Unless the courts step in, on Saturday, June 1, Missouri will become the first state in the country without an abortion clinic since Roe v. Wade was decided almost 50 years ago. But it’s not because of the law that Gov. Mike Parson signed earlier this month banning abortions after eight weeks. Instead, the Planned Parenthood in St. Louis, the last clinic in the state, is being forced to close because the Missouri Department of Health and Senior Services is refusing to renew its license unless it complies with certain cumbersome requirements. The tactic, abortion providers and advocates say, is just another strategy to limit abortion access—one with a long and effective history. 

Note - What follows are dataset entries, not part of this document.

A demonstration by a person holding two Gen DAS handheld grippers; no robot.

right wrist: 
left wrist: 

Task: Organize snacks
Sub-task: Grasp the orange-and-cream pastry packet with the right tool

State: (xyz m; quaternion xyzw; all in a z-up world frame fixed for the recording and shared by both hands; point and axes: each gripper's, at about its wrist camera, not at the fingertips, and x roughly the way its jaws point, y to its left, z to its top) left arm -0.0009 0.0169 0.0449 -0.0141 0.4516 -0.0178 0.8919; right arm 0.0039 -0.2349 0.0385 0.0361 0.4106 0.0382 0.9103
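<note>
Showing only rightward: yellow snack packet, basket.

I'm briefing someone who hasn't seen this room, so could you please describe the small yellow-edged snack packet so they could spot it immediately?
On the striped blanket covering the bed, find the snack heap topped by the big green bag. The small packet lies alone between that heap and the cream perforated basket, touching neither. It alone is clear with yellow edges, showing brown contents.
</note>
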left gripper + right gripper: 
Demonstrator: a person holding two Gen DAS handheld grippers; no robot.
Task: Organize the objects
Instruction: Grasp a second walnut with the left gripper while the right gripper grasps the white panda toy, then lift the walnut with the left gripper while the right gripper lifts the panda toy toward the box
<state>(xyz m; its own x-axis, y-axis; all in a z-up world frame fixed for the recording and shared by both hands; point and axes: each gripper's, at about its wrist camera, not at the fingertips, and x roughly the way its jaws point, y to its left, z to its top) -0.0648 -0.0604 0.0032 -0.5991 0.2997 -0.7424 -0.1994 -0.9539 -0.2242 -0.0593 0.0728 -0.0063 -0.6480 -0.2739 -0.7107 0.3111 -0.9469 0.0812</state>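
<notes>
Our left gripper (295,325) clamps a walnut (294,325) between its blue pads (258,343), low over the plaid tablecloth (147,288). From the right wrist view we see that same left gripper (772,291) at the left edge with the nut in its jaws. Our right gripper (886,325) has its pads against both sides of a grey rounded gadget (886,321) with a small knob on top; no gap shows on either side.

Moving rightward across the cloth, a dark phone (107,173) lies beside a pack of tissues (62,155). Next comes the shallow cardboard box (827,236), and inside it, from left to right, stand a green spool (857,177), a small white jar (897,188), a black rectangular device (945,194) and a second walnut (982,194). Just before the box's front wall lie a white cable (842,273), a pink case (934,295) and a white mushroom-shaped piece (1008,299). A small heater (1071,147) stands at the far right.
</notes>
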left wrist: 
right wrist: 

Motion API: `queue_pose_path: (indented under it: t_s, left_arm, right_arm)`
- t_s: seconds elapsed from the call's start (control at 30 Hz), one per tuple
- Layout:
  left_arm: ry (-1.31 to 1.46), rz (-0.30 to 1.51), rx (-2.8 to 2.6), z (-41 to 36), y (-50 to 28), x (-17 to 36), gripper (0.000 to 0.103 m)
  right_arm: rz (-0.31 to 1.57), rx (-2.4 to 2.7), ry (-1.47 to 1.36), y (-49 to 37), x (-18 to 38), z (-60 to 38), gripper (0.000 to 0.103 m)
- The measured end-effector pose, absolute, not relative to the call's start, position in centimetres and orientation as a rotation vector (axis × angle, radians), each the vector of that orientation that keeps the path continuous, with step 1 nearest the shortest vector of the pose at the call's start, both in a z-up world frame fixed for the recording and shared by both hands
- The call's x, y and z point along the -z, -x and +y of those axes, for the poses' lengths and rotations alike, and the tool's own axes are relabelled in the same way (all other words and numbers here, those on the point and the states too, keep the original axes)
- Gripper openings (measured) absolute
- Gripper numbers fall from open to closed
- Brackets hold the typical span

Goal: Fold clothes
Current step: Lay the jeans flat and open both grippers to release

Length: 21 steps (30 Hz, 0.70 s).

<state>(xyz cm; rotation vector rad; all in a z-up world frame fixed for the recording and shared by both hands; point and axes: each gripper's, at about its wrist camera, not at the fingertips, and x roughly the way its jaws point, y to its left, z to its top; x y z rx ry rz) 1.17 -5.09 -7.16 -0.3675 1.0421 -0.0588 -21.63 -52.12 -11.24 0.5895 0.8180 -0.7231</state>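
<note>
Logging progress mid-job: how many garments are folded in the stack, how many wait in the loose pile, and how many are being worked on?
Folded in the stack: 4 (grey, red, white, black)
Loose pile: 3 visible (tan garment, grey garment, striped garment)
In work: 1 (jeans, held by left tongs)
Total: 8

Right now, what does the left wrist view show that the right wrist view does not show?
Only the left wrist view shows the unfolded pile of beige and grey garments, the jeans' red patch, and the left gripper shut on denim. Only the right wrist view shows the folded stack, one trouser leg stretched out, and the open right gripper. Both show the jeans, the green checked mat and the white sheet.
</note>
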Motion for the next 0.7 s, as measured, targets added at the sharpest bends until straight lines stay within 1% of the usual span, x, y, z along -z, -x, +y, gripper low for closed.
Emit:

“It’s a concerted effort to be the first state to shut down abortion in this country,” says Alison Dreith, deputy director of the Hope Clinic for Women in Granite City, Illinois, an abortion provider just across the Mississippi River from St. Louis. “[Abortion opponents are] using every tactic and tool they have in their toolbox.” 

After an annual audit of the clinic in March, Missouri’s health department told Planned Parenthood that several issues might affect its license renewal, in part due to shifting state requirements. The clinic agreed to some changes, including additional pelvic exams, but refused to comply with the department’s request to interview a number of physicians who work at the clinic—most whom are independent providers, not Planned Parenthood employees, and some whom are residents or fellows—as part of an investigation into a patient complaint. The clinic deemed this specific demand “harassment.” State officials says they won’t issue a new license until they complete their assessment, forcing the clinic to close when its license expires at midnight Saturday. 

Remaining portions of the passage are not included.